Copy out each line of the listing below that contains the word "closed".

····················

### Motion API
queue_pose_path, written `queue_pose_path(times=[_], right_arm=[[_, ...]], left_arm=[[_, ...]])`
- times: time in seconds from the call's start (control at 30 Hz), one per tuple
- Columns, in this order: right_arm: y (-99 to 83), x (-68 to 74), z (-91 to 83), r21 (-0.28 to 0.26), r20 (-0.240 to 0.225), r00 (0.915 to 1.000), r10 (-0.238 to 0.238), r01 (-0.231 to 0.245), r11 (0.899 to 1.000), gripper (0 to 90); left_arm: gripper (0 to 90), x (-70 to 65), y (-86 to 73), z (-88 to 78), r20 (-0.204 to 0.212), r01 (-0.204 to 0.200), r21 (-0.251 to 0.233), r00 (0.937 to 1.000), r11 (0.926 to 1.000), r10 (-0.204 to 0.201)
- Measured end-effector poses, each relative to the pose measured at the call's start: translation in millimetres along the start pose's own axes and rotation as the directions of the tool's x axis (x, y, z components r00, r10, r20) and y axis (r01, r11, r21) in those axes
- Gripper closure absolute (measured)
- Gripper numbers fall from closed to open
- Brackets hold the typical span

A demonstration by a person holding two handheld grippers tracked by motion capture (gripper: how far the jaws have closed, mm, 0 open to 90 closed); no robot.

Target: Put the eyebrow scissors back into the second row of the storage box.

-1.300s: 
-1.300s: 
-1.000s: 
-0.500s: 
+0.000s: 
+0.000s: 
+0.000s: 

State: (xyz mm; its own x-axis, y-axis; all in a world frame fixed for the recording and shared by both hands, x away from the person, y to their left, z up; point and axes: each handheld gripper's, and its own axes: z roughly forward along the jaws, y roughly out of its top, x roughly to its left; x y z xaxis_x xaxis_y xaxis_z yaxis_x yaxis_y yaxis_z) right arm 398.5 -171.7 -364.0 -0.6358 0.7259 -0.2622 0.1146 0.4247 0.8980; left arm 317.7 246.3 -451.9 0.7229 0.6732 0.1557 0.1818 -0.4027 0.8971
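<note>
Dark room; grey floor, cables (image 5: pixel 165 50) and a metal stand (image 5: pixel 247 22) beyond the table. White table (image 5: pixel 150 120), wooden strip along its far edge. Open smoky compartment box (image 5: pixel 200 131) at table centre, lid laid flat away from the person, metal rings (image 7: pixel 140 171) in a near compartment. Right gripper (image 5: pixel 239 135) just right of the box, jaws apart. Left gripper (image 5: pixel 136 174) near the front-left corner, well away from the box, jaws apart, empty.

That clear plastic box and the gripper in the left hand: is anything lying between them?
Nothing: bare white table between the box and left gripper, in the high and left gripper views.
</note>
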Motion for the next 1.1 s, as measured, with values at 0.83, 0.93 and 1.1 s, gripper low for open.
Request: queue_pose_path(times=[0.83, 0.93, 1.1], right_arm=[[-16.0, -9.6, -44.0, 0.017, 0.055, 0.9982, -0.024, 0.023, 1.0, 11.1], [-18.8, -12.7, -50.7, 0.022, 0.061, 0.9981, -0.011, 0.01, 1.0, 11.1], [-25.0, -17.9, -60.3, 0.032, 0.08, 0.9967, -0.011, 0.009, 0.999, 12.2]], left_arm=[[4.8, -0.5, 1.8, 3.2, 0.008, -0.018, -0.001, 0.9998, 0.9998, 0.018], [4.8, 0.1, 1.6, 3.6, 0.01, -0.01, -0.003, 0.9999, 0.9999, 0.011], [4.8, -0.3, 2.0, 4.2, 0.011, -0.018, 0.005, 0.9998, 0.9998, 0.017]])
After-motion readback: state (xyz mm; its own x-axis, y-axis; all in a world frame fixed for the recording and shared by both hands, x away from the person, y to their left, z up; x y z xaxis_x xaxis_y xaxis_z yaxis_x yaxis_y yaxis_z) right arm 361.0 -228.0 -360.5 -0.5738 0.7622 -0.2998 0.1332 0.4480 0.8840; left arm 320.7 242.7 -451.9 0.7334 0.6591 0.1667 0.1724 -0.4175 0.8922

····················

• **Result of this exercise**
- Gripper numbers fall from closed to open
A demonstration by a person holding two handheld grippers tracked by motion capture (gripper: how far the jaws have closed, mm, 0 open to 90 closed); no robot.

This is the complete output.